WORK INSTRUCTION: What is the number of lines in this data that contain the word "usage"? Give the number alone.

*** RECORDS PROVIDED Section Begins ***

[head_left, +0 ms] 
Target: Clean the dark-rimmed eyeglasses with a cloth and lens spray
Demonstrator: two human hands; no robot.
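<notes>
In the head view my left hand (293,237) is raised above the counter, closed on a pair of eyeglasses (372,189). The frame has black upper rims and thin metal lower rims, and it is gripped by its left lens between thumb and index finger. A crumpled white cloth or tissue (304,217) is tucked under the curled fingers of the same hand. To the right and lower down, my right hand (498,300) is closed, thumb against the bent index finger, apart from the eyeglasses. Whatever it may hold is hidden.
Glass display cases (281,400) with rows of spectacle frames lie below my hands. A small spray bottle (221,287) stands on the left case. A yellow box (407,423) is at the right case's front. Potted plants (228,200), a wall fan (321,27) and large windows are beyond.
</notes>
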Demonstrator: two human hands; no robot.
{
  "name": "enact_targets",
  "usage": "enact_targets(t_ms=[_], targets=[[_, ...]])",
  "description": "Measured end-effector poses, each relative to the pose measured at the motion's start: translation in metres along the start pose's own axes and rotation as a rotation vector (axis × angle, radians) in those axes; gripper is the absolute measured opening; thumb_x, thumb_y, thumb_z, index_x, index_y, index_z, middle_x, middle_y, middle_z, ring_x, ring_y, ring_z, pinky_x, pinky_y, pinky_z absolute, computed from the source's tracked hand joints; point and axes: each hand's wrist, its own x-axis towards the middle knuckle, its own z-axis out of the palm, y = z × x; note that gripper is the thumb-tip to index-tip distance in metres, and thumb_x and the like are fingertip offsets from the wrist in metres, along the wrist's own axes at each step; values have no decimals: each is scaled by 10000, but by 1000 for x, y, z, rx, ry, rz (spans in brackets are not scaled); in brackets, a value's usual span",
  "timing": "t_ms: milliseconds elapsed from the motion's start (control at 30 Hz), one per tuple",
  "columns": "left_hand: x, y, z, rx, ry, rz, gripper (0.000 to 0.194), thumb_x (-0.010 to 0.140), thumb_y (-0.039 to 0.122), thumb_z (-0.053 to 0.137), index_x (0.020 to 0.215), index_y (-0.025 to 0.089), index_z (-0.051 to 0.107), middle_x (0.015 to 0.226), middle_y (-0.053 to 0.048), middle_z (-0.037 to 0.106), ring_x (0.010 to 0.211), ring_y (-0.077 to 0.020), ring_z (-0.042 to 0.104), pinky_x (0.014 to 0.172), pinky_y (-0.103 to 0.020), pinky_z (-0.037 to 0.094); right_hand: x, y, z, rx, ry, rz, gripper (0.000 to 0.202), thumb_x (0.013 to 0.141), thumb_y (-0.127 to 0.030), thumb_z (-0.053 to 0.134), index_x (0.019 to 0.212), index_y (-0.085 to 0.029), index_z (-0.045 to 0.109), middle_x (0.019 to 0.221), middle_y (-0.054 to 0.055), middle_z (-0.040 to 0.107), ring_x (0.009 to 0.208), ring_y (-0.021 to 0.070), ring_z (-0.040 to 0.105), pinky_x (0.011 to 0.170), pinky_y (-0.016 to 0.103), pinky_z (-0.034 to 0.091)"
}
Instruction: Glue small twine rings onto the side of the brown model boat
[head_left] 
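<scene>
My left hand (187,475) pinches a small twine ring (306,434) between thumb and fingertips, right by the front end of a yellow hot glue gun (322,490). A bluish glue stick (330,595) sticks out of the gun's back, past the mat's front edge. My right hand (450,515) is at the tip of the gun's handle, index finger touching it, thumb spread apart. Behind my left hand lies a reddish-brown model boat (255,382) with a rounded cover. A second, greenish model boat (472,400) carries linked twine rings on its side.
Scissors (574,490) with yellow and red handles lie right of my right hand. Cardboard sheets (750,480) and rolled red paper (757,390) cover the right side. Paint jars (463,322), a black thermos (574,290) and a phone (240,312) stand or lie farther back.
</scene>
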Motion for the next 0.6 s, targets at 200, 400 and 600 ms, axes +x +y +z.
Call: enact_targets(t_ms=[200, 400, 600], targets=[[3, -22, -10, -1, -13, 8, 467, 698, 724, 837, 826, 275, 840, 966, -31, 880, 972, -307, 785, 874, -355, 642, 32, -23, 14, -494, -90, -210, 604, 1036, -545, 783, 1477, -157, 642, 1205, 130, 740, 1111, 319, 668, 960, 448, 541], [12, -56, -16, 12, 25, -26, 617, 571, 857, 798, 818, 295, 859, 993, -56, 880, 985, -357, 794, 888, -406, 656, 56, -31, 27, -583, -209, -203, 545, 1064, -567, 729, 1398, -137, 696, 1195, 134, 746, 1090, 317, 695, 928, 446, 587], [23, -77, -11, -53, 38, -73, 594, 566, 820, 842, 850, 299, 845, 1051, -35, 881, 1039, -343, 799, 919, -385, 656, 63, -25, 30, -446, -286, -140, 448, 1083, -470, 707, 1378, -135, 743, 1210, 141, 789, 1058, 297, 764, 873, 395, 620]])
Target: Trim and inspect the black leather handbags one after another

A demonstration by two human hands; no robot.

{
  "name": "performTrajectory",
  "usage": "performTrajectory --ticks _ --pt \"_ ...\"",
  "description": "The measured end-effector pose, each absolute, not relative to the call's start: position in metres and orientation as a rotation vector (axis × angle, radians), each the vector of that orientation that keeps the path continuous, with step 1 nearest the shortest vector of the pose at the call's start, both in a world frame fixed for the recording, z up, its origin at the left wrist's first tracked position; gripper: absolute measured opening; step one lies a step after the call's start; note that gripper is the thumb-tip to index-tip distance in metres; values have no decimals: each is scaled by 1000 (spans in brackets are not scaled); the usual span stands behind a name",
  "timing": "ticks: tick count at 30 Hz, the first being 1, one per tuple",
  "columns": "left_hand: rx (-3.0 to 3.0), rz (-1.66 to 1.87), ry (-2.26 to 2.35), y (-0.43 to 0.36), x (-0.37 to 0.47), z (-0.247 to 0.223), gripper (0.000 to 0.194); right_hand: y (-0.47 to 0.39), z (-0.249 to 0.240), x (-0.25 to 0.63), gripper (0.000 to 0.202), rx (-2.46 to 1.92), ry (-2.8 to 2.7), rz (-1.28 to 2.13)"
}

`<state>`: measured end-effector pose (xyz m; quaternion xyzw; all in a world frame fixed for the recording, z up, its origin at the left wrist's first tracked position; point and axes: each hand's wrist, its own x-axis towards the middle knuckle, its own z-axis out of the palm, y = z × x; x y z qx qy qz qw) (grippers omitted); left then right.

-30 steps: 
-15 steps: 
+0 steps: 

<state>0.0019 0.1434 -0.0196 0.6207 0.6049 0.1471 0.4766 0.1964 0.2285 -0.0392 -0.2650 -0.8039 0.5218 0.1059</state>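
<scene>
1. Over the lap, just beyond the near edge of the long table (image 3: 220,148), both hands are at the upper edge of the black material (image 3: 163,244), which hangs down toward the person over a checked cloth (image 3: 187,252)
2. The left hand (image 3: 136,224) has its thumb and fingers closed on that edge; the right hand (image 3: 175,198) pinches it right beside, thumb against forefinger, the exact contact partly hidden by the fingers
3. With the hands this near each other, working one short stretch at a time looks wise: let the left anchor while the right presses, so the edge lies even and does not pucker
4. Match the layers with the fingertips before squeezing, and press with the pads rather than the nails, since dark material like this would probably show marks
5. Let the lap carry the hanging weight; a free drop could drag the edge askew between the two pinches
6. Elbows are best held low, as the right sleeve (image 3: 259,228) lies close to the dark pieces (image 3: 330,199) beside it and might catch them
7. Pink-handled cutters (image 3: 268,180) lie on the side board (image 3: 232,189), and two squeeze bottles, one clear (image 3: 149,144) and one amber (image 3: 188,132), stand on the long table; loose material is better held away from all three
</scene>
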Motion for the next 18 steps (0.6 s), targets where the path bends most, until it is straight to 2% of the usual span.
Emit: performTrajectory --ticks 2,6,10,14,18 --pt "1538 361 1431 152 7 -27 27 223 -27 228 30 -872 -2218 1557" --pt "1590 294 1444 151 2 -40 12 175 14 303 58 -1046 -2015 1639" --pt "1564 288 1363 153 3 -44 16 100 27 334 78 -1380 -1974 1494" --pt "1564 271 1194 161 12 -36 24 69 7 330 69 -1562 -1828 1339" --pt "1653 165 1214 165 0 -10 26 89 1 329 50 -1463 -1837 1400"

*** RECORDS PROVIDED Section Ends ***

ANSWER BOX: 2